Deborah Tannen dalam buku larisnya, You Just Don’t Understand : Women and Men in Conversation (1990), antara lain telah mengurai mengapa komunikasi antara pria dan wanita sering menemui kesulitan. Menurutnya, karena kaum pria lebih suka menggunakan hard power, buah dari kultur pria, yaitu persaingan. Sementara di kutub lain, kultur wanita adalah konformitas, keserasian dan harmoni.

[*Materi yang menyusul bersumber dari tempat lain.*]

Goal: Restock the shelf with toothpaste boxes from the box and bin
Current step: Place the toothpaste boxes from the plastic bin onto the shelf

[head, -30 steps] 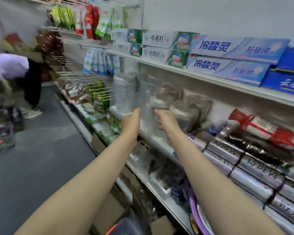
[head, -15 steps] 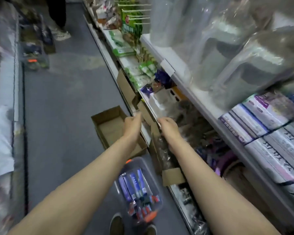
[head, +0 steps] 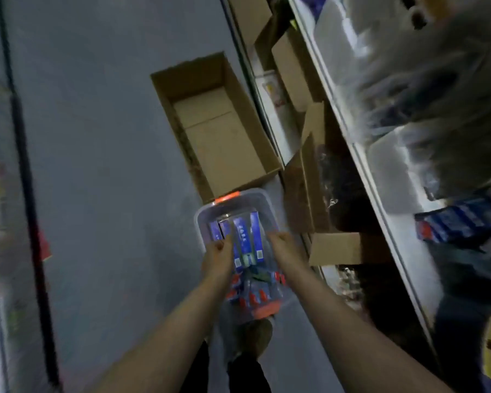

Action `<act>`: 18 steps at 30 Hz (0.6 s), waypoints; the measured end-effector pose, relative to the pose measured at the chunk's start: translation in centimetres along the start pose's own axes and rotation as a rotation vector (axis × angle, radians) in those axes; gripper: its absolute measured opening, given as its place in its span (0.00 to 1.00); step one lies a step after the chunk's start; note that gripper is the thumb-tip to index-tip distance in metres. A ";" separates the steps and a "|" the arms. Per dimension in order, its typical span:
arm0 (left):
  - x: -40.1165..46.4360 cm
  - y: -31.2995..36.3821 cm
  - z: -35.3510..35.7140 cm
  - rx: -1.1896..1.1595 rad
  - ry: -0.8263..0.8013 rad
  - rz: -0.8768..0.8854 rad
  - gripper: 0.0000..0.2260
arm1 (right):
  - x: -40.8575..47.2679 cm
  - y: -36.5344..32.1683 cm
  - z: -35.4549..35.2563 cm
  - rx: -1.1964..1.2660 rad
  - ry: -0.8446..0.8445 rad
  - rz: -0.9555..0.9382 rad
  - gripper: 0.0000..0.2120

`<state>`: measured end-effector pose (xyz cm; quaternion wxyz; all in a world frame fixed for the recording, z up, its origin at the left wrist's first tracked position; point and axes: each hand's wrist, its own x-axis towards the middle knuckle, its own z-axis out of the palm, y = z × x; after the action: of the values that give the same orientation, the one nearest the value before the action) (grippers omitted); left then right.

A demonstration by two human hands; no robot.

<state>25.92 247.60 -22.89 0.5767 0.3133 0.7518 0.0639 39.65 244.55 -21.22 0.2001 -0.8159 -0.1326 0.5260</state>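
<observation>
A clear plastic bin (head: 201, 222) with orange handles stands on the floor at my feet. Several blue toothpaste boxes (head: 245, 236) lie inside it, with more red-and-blue ones nearer me. My left hand (head: 219, 258) hangs over the bin's left side, fingers loosely curled, fingertips at the ends of the blue boxes. My right hand (head: 284, 249) hovers over the bin's right side, also loosely curled. I see nothing gripped in either hand. An open cardboard box (head: 248, 109) lies just beyond the bin with a bare bottom. The picture is blurred.
The shelf unit (head: 380, 194) runs along the right with wrapped goods and blue packs. Cardboard cartons and flaps (head: 335, 248) jut out from its lower levels beside the bin. Grey aisle floor (head: 102, 165) spreads to the left. My shoe (head: 257, 336) shows under the bin.
My view has swung from the shelf down to the floor. Both hands have dropped from shelf height to just over the bin.
</observation>
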 end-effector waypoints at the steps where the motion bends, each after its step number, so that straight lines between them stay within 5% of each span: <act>1: 1.7 -1.4 0.9 0.013 -0.005 -0.016 0.20 | 1.8 1.5 1.0 -0.018 -0.002 0.017 0.24; 5: 7.9 -6.0 4.5 0.030 -0.050 -0.017 0.18 | 8.8 6.9 3.9 -0.047 -0.001 0.069 0.28; 10: 15.5 -10.4 9.1 0.034 -0.151 -0.060 0.15 | 17.6 12.3 6.9 -0.030 -0.034 0.145 0.14; 18: 24.9 -13.6 14.8 0.047 -0.255 -0.174 0.29 | 27.5 16.7 10.7 0.069 -0.048 0.214 0.25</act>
<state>30.49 246.40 -54.55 0.6635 0.2657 0.6981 -0.0442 41.34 243.52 -55.10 0.1674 -0.8053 -0.0313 0.5680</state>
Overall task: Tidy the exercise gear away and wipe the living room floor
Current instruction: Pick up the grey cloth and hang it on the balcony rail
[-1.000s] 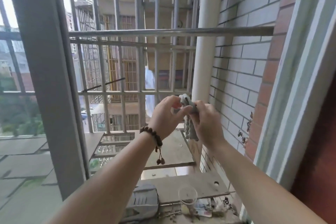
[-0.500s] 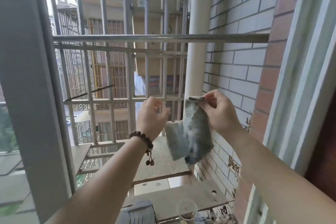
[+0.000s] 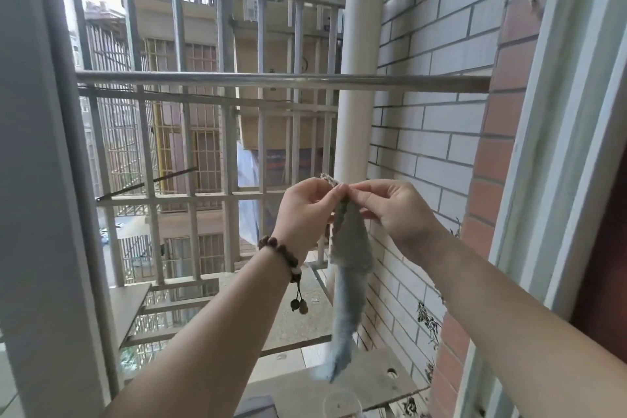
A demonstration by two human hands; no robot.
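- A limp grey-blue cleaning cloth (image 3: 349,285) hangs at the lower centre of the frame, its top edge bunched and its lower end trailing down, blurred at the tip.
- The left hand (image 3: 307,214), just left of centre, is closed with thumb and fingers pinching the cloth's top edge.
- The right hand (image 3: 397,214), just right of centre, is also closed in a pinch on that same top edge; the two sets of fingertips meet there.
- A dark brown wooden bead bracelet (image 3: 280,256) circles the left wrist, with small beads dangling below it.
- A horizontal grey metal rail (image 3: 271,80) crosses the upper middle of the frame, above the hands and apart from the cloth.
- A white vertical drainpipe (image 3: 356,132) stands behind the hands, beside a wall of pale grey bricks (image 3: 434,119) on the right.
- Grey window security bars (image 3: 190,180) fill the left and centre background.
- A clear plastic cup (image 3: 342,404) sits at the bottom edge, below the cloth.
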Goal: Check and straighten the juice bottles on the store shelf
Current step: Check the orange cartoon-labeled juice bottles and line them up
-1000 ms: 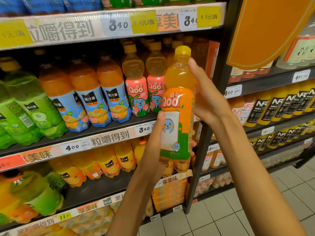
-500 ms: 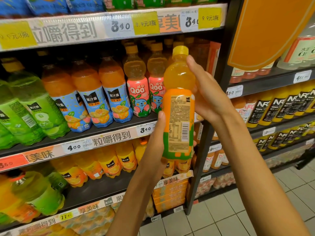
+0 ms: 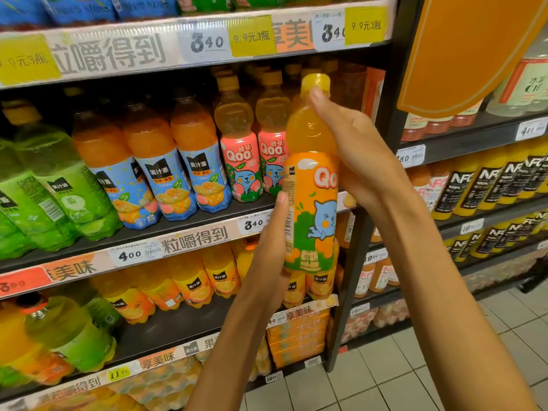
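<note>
An orange Qoo juice bottle with a yellow cap is held upright in front of the middle shelf. My left hand grips its lower label from the left, thumb up along the barcode side. My right hand holds the upper body and neck from the right. The blue cat on the label faces me. Behind it on the shelf stand two pink Qoo bottles.
Orange bottles with blue labels and green bottles fill the middle shelf to the left. Yellow juice bottles sit on the shelf below. A dark upright post divides off the right rack with NFC bottles. Tiled floor lies bottom right.
The bottle has been turned in my hands: first the front label, then the nutrition panel, now the cat side faces me. My right hand has slid higher toward the neck.
</note>
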Available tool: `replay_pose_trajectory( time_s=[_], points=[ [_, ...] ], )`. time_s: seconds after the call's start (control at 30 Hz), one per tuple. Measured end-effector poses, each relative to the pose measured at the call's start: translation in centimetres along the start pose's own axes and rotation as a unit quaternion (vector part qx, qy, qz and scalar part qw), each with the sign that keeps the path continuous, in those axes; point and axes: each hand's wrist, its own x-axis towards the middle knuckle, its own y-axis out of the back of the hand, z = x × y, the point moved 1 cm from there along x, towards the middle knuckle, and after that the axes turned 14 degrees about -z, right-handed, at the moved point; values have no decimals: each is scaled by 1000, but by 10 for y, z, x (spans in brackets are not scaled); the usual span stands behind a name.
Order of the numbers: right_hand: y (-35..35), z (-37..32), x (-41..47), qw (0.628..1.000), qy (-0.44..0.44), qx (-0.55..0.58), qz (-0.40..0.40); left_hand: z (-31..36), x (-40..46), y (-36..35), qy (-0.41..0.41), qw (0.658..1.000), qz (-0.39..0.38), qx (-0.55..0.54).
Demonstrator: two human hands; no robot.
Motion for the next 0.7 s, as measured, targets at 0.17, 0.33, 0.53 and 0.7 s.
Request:
replay_pose_trajectory(
  time_s=[0.17,0.33,0.53,0.7],
  points=[
    [-1,5,1,970,-20,240,-44,-1,1,-6,21,988,-88,-122],
    [4,4,4,989,-22,144,-7,-4,2,-6,38,993,-69,-87],
    [7,-2,1,1000,-2,-9,25,-1,2,-6,24,1000,0,6],
    [8,-3,0,994,1,104,-23,2,1,-9,7,998,-46,-53]
  ],
)
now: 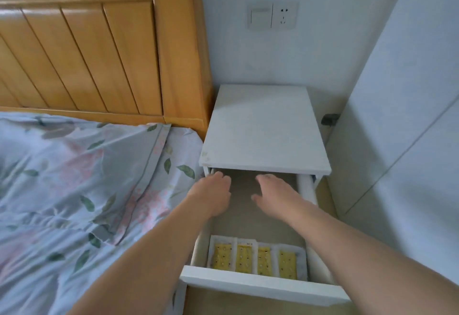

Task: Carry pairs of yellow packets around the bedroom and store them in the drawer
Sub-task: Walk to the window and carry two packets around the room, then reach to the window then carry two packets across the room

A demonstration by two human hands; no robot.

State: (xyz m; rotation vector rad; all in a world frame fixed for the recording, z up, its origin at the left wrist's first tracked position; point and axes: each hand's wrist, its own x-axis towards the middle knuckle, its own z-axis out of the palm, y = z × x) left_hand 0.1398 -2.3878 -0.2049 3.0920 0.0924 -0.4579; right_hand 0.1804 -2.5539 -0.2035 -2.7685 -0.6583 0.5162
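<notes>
We see loose, lightly curled fingers holding nothing, left hand [213, 194] and right hand [275, 196] mid-frame over the open drawer [263, 286], four yellow packets [255, 258] lined along its front, lower centre, white nightstand [263, 128] above, floral bedding [74, 178] left.

Four yellow packets [255, 261] in white wrappers, side by side, front of open white drawer [263, 287]
</notes>
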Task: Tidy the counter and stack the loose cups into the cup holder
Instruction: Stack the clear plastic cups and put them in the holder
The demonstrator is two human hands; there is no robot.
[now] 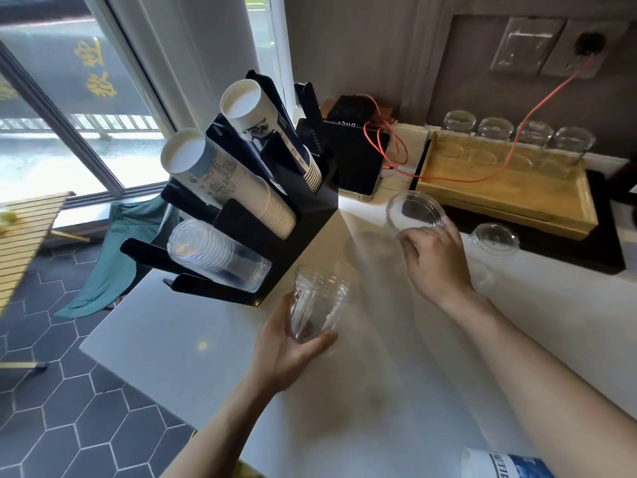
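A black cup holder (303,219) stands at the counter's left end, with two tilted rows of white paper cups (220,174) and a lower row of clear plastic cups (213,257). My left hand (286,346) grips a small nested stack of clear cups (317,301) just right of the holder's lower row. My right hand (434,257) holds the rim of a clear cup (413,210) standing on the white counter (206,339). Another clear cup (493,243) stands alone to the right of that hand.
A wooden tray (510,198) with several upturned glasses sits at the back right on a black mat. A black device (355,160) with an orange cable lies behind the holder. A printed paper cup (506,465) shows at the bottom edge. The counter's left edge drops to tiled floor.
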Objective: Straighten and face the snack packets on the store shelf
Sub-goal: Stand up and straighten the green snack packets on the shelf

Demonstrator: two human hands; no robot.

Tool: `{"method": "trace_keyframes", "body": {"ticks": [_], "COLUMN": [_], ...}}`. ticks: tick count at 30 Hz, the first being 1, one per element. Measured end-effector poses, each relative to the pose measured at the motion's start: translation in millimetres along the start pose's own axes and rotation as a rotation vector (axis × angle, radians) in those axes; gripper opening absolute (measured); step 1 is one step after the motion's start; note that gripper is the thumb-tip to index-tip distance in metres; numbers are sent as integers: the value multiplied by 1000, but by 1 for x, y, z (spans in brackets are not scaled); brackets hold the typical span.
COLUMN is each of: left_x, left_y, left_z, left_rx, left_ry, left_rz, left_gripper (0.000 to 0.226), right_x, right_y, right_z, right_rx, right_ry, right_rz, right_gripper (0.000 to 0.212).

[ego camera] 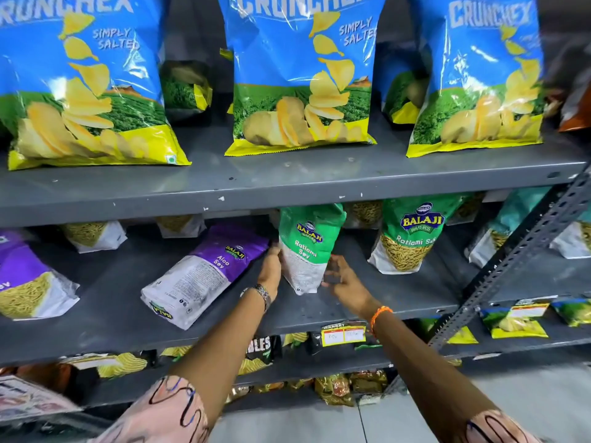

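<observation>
Held upright near the middle of the grey metal shelf [399,302]: a green Ratlami Sev packet [307,247], back panel outward, bottom corner resting close to the shelf's front edge. Left hand [271,266] pressed flat against the packet's left side, fingers wrapped round its edge; steel watch [260,294] on that wrist. Right hand [343,279] at the packet's lower right side, fingers spread and blurred, so contact there could not be told for sure; orange thread band [380,314] on that wrist.

Just left, lying flat and skewed: a purple Aloo Sev packet [204,276], back up, its lower end reaching the shelf lip. Bare shelf between the two, and a wider bare stretch to the right, up to a second green Ratlami Sev packet [412,238], upright and facing front. Further left, another purple packet [25,276], tilted, sev showing through a clear window. Behind, more packets standing against the back.

Above, on a scuffed, chipped grey shelf: three glossy blue Crunchex crisp bags [303,75], crinkled foil, gaps between them. At right, a perforated slotted-angle upright [511,260] slanting across the shelf edge. Yellow price tag [343,335] clipped to the front lip.
</observation>
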State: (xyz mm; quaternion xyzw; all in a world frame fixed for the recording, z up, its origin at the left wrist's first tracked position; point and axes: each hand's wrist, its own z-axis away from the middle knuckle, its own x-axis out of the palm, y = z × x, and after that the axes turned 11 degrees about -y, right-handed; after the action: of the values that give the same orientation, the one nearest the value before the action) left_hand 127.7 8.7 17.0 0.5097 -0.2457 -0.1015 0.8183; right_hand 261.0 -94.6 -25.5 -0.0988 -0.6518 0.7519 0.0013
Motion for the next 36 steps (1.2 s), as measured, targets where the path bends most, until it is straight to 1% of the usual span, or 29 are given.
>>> {"method": "trace_keyframes", "body": {"ticks": [1,3,4,5,7,9,12,14,15,17,19,21,24,26,27,29,31,34,35,36], "left_x": [-2,-7,-6,-4,6,15,20,15,10,0,-2,0,21,30,31,25,18,10,5,-3], "left_y": [2,-6,-12,-19,-29,-32,-27,-15,-9,-1,-5,-23,-35,-35,-34,-31,-19,-3,-1,0], "left_z": [1,6,12,18,26,29,26,19,15,11,19,27,38,41,40,33,24,15,16,18], "left_rx": [-12,-15,-25,-39,-58,-51,-79,-84,-71,-49,-27,-11,14,22,32,39,45,55,58,63], "left_ry": [41,205,244,219,115,89,60,-20,-38,14,99,169,58,42,48,47,34,-1,-16,-15], "left_rz": [-31,-149,-168,-149,-55,2,91,186,193,181,174,201,265,276,265,234,209,153,118,69], "left_gripper": [39,33,36,44,54,57,69,78,81,82,78,74,71,69,69,71,72,72,71,69], "right_x": [-1,-3,-3,-3,-2,7,32,39,37,23,3,-16,-29,-25,-20,-11,-6,-5,-3,0], "right_y": [-1,-4,-7,-12,-20,-24,-12,1,4,1,-11,-22,-36,-35,-30,-16,-7,-11,-12,-11], "right_z": [-2,-10,-13,-15,-16,-8,10,16,14,2,-14,-30,-46,-47,-45,-38,-31,-29,-27,-24], "right_rx": [6,25,41,54,68,36,-40,-14,15,66,93,54,64,76,91,77,48,41,37,42], "right_ry": [14,6,-10,-37,-86,-87,-114,-137,-91,73,197,185,42,-73,-90,-47,9,39,63,124], "right_rz": [-17,-35,-29,-15,21,20,-19,-64,-98,-194,-262,-180,-22,-22,-29,-46,-89,-174,-200,-242], "right_gripper": [58,61,63,65,70,72,84,82,77,69,71,71,69,65,60,49,43,49,52,54]}}
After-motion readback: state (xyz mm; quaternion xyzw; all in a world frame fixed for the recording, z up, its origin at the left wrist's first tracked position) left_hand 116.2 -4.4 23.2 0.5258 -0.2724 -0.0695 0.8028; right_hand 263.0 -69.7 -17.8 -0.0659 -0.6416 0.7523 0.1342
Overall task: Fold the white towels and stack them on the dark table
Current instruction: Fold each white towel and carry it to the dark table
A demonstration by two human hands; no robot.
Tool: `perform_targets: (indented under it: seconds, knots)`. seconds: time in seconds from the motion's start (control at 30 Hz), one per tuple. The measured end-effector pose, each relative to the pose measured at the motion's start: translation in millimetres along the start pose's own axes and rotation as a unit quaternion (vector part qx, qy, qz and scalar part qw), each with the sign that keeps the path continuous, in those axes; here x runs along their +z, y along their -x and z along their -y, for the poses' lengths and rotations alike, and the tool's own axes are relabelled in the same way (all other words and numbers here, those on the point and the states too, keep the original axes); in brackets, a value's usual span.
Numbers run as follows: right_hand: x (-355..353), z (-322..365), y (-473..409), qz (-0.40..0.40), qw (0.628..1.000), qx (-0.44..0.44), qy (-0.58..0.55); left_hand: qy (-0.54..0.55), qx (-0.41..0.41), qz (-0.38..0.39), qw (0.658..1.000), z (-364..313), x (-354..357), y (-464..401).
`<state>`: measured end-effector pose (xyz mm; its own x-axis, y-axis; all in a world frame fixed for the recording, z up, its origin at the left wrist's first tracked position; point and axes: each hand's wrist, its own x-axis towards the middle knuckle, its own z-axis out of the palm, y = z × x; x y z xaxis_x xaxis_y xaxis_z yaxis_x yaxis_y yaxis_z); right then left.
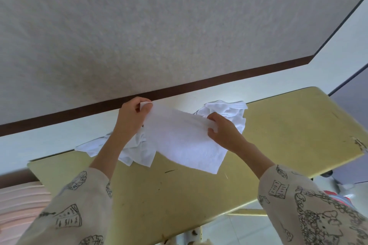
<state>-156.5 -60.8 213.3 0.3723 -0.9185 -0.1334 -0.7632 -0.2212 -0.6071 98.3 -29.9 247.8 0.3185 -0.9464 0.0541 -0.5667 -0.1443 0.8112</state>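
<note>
I hold one white towel [179, 137] stretched above the table, its lower part hanging down. My left hand [132, 115] pinches its upper left corner. My right hand [223, 131] grips its right edge. Behind it lies a heap of crumpled white towels [227, 110] along the far side of the yellowish table [288, 125], and part of that heap shows under my left forearm. No dark table shows in this view.
The table stands against a textured wall [159, 26] with a dark brown skirting strip [199, 83]. A pink ribbed surface [18, 205] lies at the lower left. At the right there is tiled floor with a red object [338, 196].
</note>
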Motion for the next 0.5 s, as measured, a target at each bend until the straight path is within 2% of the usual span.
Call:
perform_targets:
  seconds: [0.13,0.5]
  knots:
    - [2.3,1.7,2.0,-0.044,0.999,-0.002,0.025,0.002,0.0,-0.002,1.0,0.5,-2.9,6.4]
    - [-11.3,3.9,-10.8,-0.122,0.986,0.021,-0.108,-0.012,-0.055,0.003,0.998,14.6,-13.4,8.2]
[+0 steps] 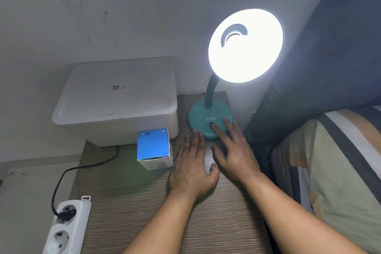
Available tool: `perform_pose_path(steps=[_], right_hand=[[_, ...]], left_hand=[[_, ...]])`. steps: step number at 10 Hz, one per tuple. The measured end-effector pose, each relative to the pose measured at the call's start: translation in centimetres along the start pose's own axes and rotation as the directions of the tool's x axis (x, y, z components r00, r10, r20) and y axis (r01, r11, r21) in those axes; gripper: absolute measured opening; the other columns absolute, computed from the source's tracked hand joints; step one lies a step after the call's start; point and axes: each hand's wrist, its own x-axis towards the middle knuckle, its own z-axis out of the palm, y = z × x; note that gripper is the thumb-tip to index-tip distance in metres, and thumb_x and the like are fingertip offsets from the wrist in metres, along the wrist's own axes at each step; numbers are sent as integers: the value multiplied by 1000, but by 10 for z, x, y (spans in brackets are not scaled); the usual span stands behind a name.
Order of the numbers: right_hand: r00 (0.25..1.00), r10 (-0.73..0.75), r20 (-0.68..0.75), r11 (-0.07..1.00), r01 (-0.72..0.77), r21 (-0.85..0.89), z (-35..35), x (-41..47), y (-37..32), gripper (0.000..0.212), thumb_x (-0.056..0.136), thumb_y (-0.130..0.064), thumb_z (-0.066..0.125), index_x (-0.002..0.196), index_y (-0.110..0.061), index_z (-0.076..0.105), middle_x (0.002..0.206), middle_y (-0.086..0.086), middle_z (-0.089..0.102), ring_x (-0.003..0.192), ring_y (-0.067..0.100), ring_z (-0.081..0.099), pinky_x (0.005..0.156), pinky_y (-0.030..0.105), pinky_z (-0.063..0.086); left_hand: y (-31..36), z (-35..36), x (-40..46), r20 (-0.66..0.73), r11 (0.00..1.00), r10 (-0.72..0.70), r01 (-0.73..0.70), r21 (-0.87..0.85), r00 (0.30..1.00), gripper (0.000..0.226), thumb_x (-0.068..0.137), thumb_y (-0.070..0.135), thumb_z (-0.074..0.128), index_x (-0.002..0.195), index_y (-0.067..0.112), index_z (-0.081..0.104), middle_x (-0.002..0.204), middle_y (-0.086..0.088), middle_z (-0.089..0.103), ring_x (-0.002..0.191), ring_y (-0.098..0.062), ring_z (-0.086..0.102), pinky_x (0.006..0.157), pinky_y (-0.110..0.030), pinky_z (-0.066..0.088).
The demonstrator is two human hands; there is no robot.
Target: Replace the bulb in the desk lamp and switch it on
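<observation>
A teal desk lamp stands at the back of the wooden bedside table. Its shade faces me and glows bright white, so the bulb inside is washed out. The round base carries the letters ATN and a black switch. My right hand rests on the base with its index fingertip on the switch. My left hand lies flat on the table just left of the base, fingertips touching its rim. A blue and white bulb box stands to the left of my hands.
A white lidded storage box fills the back left of the table. A white power strip at the front left holds a black plug, and its cable runs back under the box. A striped pillow lies to the right.
</observation>
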Motion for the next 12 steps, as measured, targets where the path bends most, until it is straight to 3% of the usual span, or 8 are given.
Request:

Oleh karena itu tidaklah aneh melihat para pria dalam “menjual” diri kepada kaum wanita cenderung mengedepankan senjata-senjata hard power untuk memenangkan persaingan. Otot, uang, mobil, villa, kapal pesiar dan bahkan pula senjata. Ingat kasus Adiguna Sutowo. Mungkin mereka memang memenangkan persaingan antarpria, tetapi apakah juga memenangkan hati sang wanitanya ?


Kembali ke hal merayu. Untuk dapat merayu dengan baik, Anda harus berasumsi bahwa kesenangan yang diperoleh dari rayuan adalah tujuan dari merayu itu sendiri. Persis seperti inti “garis-garis besar haluan negara” bagi kaum epistoholik, yang menulis surat-surat pembaca, meminjam ucapan Charles Schulz yang pencipta kartun Snoopy, karena ”reward is in the doing”. Pahala atau berkah otomatis ternikmati ketika kita asyik dalam menulis surat-surat pembaca itu sendiri.

Tentu saja, merayu dapat berakhir dengan berbagai hal. Tetapi kemurnian dari motif merayulah yang akan membawa rayuan Anda tampil dengan penuh gaya.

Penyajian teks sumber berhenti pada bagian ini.